Sur la pancarte vient cogner la boule de neige.

- "En plein dans le mille !
- Tu ne rates jamais ? s'épate Little Nemo.
- Infaillible je te dis !
- Tu vas bien en rater un ?".

Un homme à cigare et chapeau haut de forme.
La boule vient frapper sa bedaine.
Le policier constate.
Le policier intervient.
Little Nemo court dans la neige et se réveille avec soulagement.

Cachés, accroupis, les deux petits personnages dessinés devant le stand bigarré de bonbons mais le temps qui passe sur les journaux a passé les couleurs. Est-ce vraiment des bonbons ?
L'étal n'attire aucun passant. Le marchand de bonbons est triste. On a beau être dans le royaume du rêve, Slumberland, cette autre Amérique, il faut bien travailler pour vivre.
Les bonbons jaillissent dans l'air, taches rouges, vertes, bleues que cachent les élancements, les jets de neige.

"Le petit vieux de tous les temps" comme dit L'Ode à Emile du groupe Ange se félicite de sa "bonne bouffarde" qu'il n'y a "qu'ça d'vrai"!
La pipe est dans l'air maintenant pour toujours dans le ciel bleu d'une case de bande dessinée.

-"Et vous-même ? Je vous ai appelée plusieurs fois !" répond l'élégant à l'élégante.
Il s'appuyait sur sa canne lorsque celle-ci le déséquilibra frappée qu'elle fut par le projectile neigeux.

La gamelle est bien grande. On dirait un seau. les deux vagabonds vont se régaler si celui qui s'est procuré la gamelle accepte d'en partager le contenu avec son compère.
-"Y a de la sorcellerie là-d'ssous ! dit-il lorsqu'elle se renversa, la soupe fumante, dans la neige.

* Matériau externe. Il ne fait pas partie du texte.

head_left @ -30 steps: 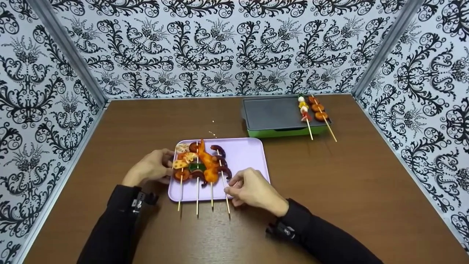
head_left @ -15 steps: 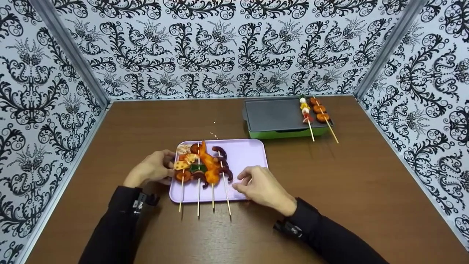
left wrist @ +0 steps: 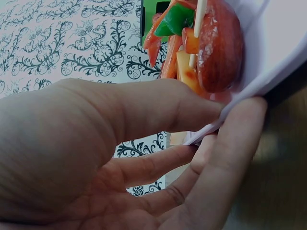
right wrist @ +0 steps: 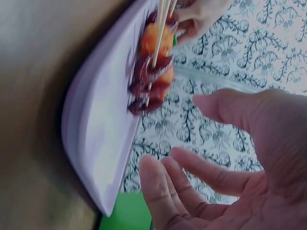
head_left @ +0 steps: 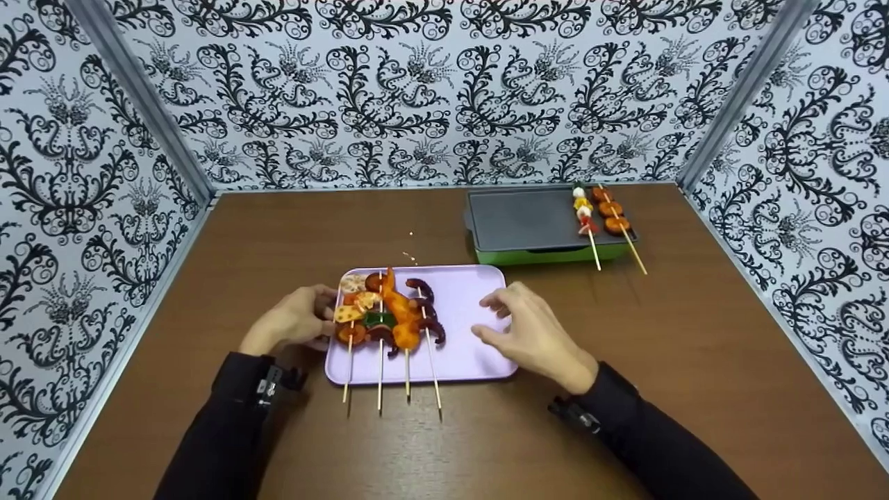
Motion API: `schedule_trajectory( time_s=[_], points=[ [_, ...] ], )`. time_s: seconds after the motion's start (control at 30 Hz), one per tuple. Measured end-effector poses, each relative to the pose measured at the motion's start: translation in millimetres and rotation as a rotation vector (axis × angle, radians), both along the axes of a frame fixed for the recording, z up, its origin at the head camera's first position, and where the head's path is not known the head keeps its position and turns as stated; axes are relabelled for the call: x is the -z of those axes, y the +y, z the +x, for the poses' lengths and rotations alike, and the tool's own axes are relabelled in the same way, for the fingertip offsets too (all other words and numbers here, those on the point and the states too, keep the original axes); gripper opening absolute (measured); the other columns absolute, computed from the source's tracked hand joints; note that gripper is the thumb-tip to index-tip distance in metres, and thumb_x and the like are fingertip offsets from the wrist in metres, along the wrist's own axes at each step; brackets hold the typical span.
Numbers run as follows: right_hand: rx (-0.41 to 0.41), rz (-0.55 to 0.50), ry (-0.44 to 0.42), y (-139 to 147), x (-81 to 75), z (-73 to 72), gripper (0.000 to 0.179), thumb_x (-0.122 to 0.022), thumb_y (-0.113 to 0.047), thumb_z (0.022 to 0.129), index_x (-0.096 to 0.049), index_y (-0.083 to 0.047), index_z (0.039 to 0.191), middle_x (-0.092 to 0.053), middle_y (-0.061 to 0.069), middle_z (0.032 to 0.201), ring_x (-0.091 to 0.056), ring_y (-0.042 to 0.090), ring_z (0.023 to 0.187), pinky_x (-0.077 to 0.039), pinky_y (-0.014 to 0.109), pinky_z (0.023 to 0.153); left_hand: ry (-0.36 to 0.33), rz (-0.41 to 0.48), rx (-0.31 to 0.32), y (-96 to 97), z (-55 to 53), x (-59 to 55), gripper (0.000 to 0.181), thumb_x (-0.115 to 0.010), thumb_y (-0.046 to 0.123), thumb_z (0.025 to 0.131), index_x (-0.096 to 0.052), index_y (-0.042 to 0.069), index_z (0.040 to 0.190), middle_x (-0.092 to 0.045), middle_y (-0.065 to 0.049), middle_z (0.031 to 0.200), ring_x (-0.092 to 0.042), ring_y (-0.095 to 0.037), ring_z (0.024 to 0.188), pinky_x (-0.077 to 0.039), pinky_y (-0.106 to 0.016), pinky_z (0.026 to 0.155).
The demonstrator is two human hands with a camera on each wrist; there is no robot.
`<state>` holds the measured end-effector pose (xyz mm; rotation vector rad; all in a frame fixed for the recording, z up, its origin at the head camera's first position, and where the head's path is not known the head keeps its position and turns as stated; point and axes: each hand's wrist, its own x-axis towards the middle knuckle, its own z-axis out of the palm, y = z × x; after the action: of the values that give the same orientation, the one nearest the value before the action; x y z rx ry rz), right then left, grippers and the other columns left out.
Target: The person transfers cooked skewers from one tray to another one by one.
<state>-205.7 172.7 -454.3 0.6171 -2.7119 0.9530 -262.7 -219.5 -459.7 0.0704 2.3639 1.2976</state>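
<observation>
A pale purple tray [head_left: 469, 298] lies on the table with several food skewers side by side on its left half. The rightmost is a dark octopus-tentacle skewer [head_left: 429, 321], beside an orange skewer [head_left: 405, 335]; further left are skewers with green pepper and round slices. Their bare stick ends reach past the tray's front edge. My left hand [head_left: 295, 321] pinches the tray's left rim between thumb and fingers, as the left wrist view shows. Over the tray's right edge hovers my right hand [head_left: 538, 333], thumb and fingers spread apart with nothing between them.
Behind and to the right stands a green grill [head_left: 528, 257] with a dark grey top. On its right end lie a vegetable skewer [head_left: 583, 212] and a skewer of orange-brown rounds [head_left: 615, 215]. Patterned walls [head_left: 424, 90] enclose the back and sides.
My right hand has let go of the octopus skewer's stick and moved right, its fingers spreading, to the tray's right edge. The left hand stays at the left rim.
</observation>
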Motion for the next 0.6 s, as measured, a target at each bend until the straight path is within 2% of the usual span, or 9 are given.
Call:
schedule_trajectory(
  time_s=[0.17, 0.43, 0.6],
  points=[
    [0.035, 0.047, 0.081, 15, -3.6, -6.7, 0.044, -0.085, -0.037, 0.082, -0.070, -0.015, 0.117, -0.055, 0.005, 0.104, -0.052, 0.016, 0.086, -0.046, 0.031, 0.071, 0.007, 0.011, 0.013, -0.5, -1.3, -0.9, 0.061, -0.068, -0.007, 0.090, -0.044, 0.002, 0.146, -0.059, -0.022, 0.120, -0.067, -0.032, 0.095, -0.065, -0.041, 0.072],
    [0.098, 0.086, 0.175, 39, -8.3, -19.1, 0.052, -0.088, -0.040, 0.077, -0.070, -0.018, 0.121, -0.052, 0.006, 0.118, -0.053, 0.026, 0.108, -0.049, 0.042, 0.087, 0.009, 0.032, 0.018, -1.8, 0.7, 2.7, 0.062, -0.066, -0.009, 0.089, -0.042, 0.000, 0.146, -0.058, -0.024, 0.119, -0.068, -0.031, 0.092, -0.065, -0.043, 0.071],
    [0.156, 0.106, 0.235, 55, -10.0, -27.2, 0.056, -0.090, -0.039, 0.075, -0.069, -0.020, 0.123, -0.052, 0.009, 0.124, -0.050, 0.033, 0.112, -0.049, 0.049, 0.088, 0.008, 0.024, 0.005, -1.8, -0.2, 3.8, 0.061, -0.065, -0.010, 0.089, -0.044, 0.002, 0.145, -0.058, -0.023, 0.120, -0.067, -0.032, 0.094, -0.065, -0.042, 0.071]
  ],
)
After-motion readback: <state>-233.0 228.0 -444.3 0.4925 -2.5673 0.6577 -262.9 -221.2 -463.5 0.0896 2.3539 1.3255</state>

Le "petit toutou à sa maman" est bien énervé de cette poudre glacée qui couvre les trottoirs, décalant les perspectives habituelles avec le compas blanc de son outre-espace.
Le voilà tout jappant et très onomatopéïque dans l'air glacé du papier.

L'homme-réclame précise qu'il était banquier avant et le gros homme à cigare ne veut pas du journal que lui tend le petit gamin vendeur de journaux.
Oh ! fait-il quand la neige s'étala sur son pardessus. "On a voulu m'assassiner à coups de boules de neige !" dit-il au policier étonné : "De la neige ! Sur vous, Monsieur le juge !" puisque les juges de cette Amérique dont nous rêvons et qui n'existe peut-être que dans les séries télés, puisque les juges y sont puissants, honorables, nouveaux prêtres d'une religion fondée sur le droit des peuples à se condamner eux-mêmes.
Sur la nuque il reçut une boule, le flic.
Aussitôt, les trois petits voyous, les trois petits anarchistes colorés, les trois petits bonhommes décampent dans la neige, figures d'un cinéma muet sur papier journal et Little Nemo se réveille avec soulagement.

La planche est découpée en vingt cases.
Elle est signée Winsor McCAY.
Y défile toute une Amérique qui nous semble familière : le marchand ambulant, le "nègre à la pipe", les jeunes gens élégants, les hommes pauvres des rues et des champs, la demoiselle au petit chien, l'homme-sandwich, le juge, le gamin vendeur de journaux, l'agent de police, l'enfant rêveur de sa propre Amérique. Et les personnages de son rêve se jouent du réel en y balançant des boules de neige.
Gamineries. Anarchie douce. Génie du dessin.